With the pictures left aside, write out exactly the lines of the listing below from the line with "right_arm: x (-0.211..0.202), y" to the line with "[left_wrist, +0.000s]", both included, and only those.

---------- Collected material ----------

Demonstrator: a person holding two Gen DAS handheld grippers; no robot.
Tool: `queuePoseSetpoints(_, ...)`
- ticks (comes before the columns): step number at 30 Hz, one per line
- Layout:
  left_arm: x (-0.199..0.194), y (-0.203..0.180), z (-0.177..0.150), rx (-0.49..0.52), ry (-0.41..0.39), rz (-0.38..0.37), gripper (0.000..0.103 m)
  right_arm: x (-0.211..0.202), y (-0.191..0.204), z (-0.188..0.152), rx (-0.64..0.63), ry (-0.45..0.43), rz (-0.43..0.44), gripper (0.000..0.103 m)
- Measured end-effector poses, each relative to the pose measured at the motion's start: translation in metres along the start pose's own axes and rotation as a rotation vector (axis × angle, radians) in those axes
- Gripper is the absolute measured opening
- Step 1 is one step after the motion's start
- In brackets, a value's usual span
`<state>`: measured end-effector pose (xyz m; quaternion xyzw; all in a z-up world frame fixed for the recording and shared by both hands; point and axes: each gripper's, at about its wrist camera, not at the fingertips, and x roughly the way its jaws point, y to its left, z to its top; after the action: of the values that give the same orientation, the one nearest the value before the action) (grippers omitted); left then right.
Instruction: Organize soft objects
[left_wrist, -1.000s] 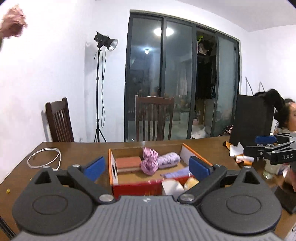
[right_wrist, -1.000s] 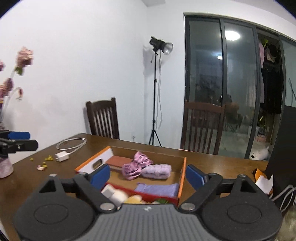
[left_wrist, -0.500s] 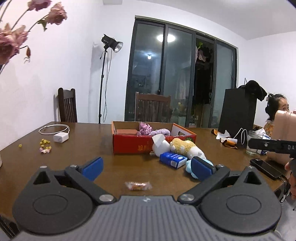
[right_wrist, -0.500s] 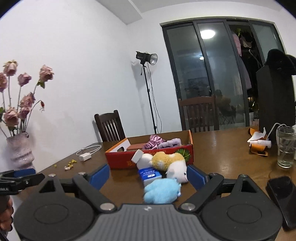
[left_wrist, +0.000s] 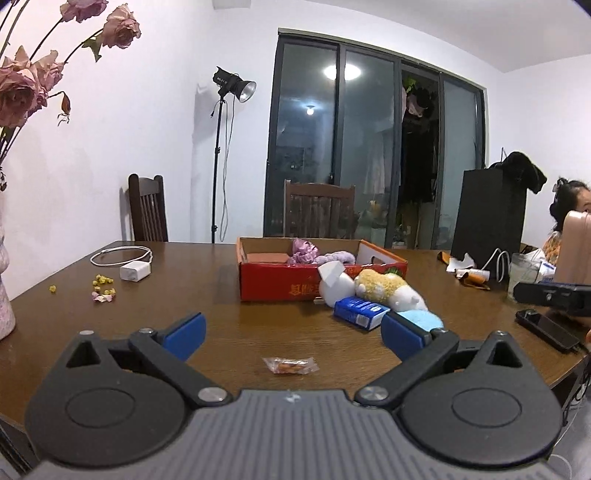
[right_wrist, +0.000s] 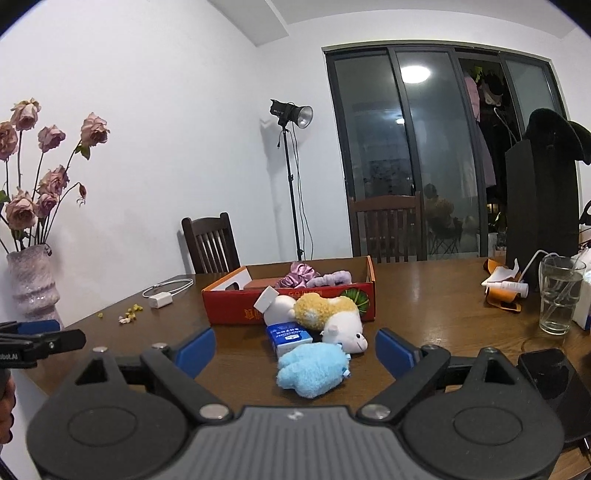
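Note:
A red cardboard box (left_wrist: 295, 286) (right_wrist: 236, 310) stands mid-table and holds a purple scrunchie (right_wrist: 297, 275), a lilac headband (right_wrist: 332, 278) and a reddish pad. In front of it lie a white soft toy (right_wrist: 277, 306), a yellow-and-white plush sheep (right_wrist: 332, 317), a blue tissue pack (right_wrist: 290, 338) and a light blue plush (right_wrist: 312, 369). My left gripper (left_wrist: 293, 334) is open and empty near the table's front edge. My right gripper (right_wrist: 293, 347) is open and empty, with the blue plush just beyond its fingers.
A wrapped candy (left_wrist: 291, 365) lies near the left gripper. A charger with cable (left_wrist: 135, 271), scattered petals (left_wrist: 101, 290) and a vase of roses (right_wrist: 33, 288) are at left. A glass (right_wrist: 559, 295), phone (left_wrist: 548, 330), tube and black box (left_wrist: 487, 218) are at right. Chairs stand behind.
Both grippers have pulled back from above the box towards the front of the table. The toys in front of the box now show in full. Both stay open.

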<state>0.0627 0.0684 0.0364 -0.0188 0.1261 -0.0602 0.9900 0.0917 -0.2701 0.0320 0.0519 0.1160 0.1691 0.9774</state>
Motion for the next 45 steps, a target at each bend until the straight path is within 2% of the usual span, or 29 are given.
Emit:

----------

- **Solution for this exercise**:
  right_arm: x (-0.211..0.202), y (-0.191..0.204), z (-0.188..0.152), rx (-0.64..0.63), ry (-0.45..0.43), rz (-0.43..0.44), gripper (0.000..0.103 m)
- Measured end-effector poses, each relative to the pose measured at the motion's start: translation in metres along the start pose's own axes and rotation as a rotation vector (axis × angle, radians) in those axes
- Gripper is the absolute measured opening
- Step 1 is one step after the motion's start
- In brackets, a value's usual span
`<state>`: measured end-effector pose (xyz m; quaternion xyzw; all in a z-up world frame fixed for the recording and shared by both hands; point and axes: each gripper's, at about its wrist camera, not at the fingertips, and x roughly the way its jaws point, y to its left, z to its top; after the action: of the values that give the same orientation, the one nearest the value before the action) (grippers omitted); left then right.
Instruction: Organize soft objects
[left_wrist, -1.000s] 
[right_wrist, -1.000s] 
[left_wrist, -0.500s] 
[right_wrist, -0.500s] 
[left_wrist, +0.000s] 

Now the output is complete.